Causality and Subjectivity in discourse and cognition; Evidence from cross-linguistic analyses, acquisition and processingTed Sanders - Department of Languages, Literature and Communication, Utrecht institute of Linguistics OTS, Utrecht University
Causality and Subjectivity in discourse and cognition; Evidence from cross-linguistic analyses, acquisition and processing
Department of Languages, Literature and Communication, Utrecht Institute of Linguistics OTS
Discourse coherence can be characterized in terms of the relations that hold between clauses: coherence relations. Languages of the world provide their speakers with means to indicate causal relationships. Causal relations between discourse segments can be expressed by connectives and lexical cue phrases, such as because, since, so and As a result.
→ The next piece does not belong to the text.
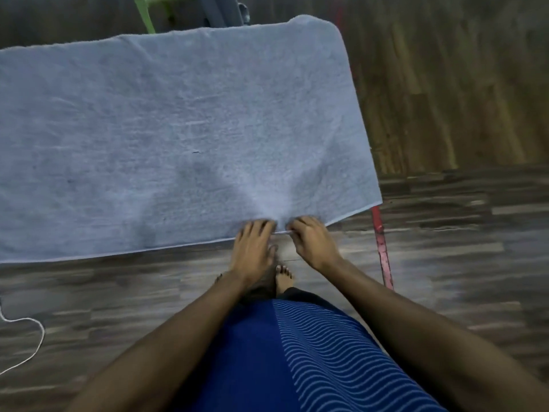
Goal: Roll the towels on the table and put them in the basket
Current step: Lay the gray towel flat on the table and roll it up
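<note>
Both hands grasp the near hem of the towel: the left hand (252, 248) lies with its fingers over the edge and its thumb below it, and the right hand (313, 242) curls its fingers round the same hem (282, 232) just beside it. Motion blur softens the fingertips, so how deep each pinch goes cannot be told. They sit close together, right of the towel's middle, probably to turn up a first tight fold there before spreading outward.

Largest in view is the towel (178, 129), blue-grey and spread flat with one long side toward the person. It covers the table so fully that no tabletop shows, and its right end droops over the edge. Laid open and smooth like this it is ready to roll, though no turn has been made yet, so the task looks to be at its start.

Around it runs a dark wood-plank floor (460, 114). A blue garment (297, 352), part plain and part wave-striped, fills the lower middle, showing that the person stands hard against the near side.

A red table leg (381, 248) slants down below the towel's right corner. A white cable (32, 346) loops on the floor at far left, well apart from the work. One bare foot (283, 278) peeks out under the hands.

No basket is in view.
</note>
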A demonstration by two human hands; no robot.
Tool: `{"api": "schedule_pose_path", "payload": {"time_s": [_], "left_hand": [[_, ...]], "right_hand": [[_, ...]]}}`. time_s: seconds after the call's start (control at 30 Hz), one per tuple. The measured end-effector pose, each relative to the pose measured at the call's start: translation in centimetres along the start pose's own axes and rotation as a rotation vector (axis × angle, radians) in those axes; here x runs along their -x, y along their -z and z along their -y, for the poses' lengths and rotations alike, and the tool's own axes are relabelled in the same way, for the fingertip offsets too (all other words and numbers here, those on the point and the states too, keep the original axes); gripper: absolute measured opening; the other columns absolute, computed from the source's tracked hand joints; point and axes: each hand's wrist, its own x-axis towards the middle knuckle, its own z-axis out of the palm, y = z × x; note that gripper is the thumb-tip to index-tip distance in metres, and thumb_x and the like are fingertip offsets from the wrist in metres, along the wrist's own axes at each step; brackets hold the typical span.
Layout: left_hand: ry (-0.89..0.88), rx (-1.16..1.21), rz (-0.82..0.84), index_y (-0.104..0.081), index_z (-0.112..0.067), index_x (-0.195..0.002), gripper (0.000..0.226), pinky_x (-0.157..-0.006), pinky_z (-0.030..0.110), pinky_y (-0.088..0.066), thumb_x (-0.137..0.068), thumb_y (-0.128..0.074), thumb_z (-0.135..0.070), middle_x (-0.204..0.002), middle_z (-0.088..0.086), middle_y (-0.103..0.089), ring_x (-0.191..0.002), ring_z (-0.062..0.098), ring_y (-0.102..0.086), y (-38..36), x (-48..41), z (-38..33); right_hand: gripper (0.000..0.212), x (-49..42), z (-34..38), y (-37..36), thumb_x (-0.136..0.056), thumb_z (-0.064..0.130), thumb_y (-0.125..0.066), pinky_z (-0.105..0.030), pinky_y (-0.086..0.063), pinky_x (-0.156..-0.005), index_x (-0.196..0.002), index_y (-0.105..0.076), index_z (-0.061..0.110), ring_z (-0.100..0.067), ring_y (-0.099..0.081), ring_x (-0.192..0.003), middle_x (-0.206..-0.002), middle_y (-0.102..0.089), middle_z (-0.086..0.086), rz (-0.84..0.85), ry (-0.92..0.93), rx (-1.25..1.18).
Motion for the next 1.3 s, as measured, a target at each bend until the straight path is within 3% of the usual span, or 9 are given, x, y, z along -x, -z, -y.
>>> {"api": "schedule_pose_path", "payload": {"time_s": [0.13, 0.27, 0.47, 0.57, 0.77, 1.0, 1.13, 1.3], "left_hand": [[-0.009, 0.049, -0.049, -0.062, -0.014, -0.112, 0.030, -0.088, 0.039, -0.043, -0.083, -0.063, -0.010, -0.109, 0.003, -0.063, -0.101, 0.026, -0.056, -1.0, -2.4, -2.9], [0.016, 0.132, -0.072, -0.066, -0.011, -0.099, 0.021, -0.079, 0.039, -0.048, -0.083, -0.059, -0.001, -0.096, 0.005, -0.065, -0.090, 0.026, -0.059, -0.9, -3.1, -2.6], [-0.070, 0.150, -0.103, -0.068, -0.009, -0.100, 0.018, -0.082, 0.031, -0.043, -0.086, -0.057, -0.005, -0.097, 0.006, -0.065, -0.088, 0.024, -0.057, -0.4, -2.8, -2.1], [-0.084, 0.117, -0.097, -0.069, -0.010, -0.094, 0.013, -0.081, 0.028, -0.038, -0.083, -0.063, -0.004, -0.092, 0.005, -0.065, -0.085, 0.025, -0.059, -0.5, -3.0, -2.4], [-0.050, 0.091, -0.020, -0.070, -0.013, -0.090, 0.011, -0.078, 0.038, -0.050, -0.082, -0.065, -0.007, -0.091, 0.004, -0.066, -0.085, 0.026, -0.061, -1.0, -3.3, -2.3], [-0.039, 0.054, 0.063, -0.071, -0.015, -0.096, 0.014, -0.086, 0.040, -0.048, -0.085, -0.062, -0.013, -0.099, 0.003, -0.067, -0.093, 0.026, -0.061, -1.2, -3.1, -1.8], [-0.062, 0.036, 0.137, -0.068, -0.018, -0.105, 0.020, -0.094, 0.039, -0.042, -0.089, -0.060, -0.026, -0.108, 0.003, -0.066, -0.105, 0.023, -0.059, -0.9, -3.1, -1.8], [0.003, 0.062, -0.002, -0.070, -0.014, -0.090, 0.010, -0.079, 0.037, -0.046, -0.085, -0.062, -0.012, -0.092, 0.004, -0.068, -0.088, 0.026, -0.063, 1.4, -3.8, -0.5]], "right_hand": [[0.019, -0.2, -0.4, 0.9, -0.086, 0.014, -0.061, -0.039, -0.045, -0.087, -0.104, -0.068, 0.014, -0.027, -0.058, -0.098, -0.103, -0.065, -0.005, -0.011, -0.009, -0.010], [0.024, -0.3, -2.1, 1.7, -0.083, 0.016, -0.065, -0.038, -0.039, -0.088, -0.106, -0.064, 0.020, -0.023, -0.052, -0.107, -0.109, -0.059, -0.001, 0.005, -0.067, 0.078], [0.016, 0.0, -6.9, 4.3, -0.084, 0.012, -0.062, -0.039, -0.035, -0.084, -0.097, -0.067, 0.020, -0.027, -0.054, -0.102, -0.101, -0.061, -0.002, -0.114, -0.271, 0.161], [0.012, 0.6, -8.7, 5.1, -0.084, 0.011, -0.062, -0.038, -0.038, -0.079, -0.092, -0.066, 0.020, -0.028, -0.057, -0.097, -0.095, -0.063, 0.000, -0.119, -0.274, 0.124], [0.011, 2.6, -8.6, 4.5, -0.084, 0.010, -0.061, -0.042, -0.048, -0.076, -0.092, -0.066, 0.017, -0.027, -0.057, -0.093, -0.093, -0.063, -0.001, -0.135, -0.330, 0.056], [0.014, 3.8, -8.0, 3.5, -0.081, 0.008, -0.061, -0.043, -0.049, -0.077, -0.090, -0.067, 0.018, -0.027, -0.059, -0.090, -0.093, -0.065, -0.001, -0.104, -0.416, 0.005], [0.021, 3.6, -7.7, 3.8, -0.081, 0.012, -0.062, -0.042, -0.047, -0.085, -0.100, -0.067, 0.018, -0.026, -0.057, -0.099, -0.105, -0.063, -0.001, -0.048, -0.432, 0.044], [0.017, 1.2, -5.5, 4.6, -0.087, 0.015, -0.059, -0.038, -0.050, -0.082, -0.102, -0.068, 0.016, -0.024, -0.058, -0.097, -0.104, -0.064, -0.003, -0.093, -0.376, 0.027]]}}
What is the system behind the use of these connectives in languages like English, French, Dutch and German? How can we describe these systems in a cognitively plausible way? How do children acquire this connective system? And what is the role of these causal relations and connectives in discourse processing? Causality and Subjectivity are considered salient categorizing principles. My central claim is that, together, these principles account for causal coherence and connective use, and play a pivotal role in explaining discourse representation. This hypothesis is tested in three ways, exploring (i) the cross-linguistic use of connectives in spoken and written discourse, (ii) the order in which children acquire connectives, and (iii) the role of coherence relations and connectives in on-line discourse processing, as it becomes evident from eye-tracking studies. Together, these lines of research constitute the research strategy of converging evidence. I will argue why such a strategy is crucial to modern research on language and cognition.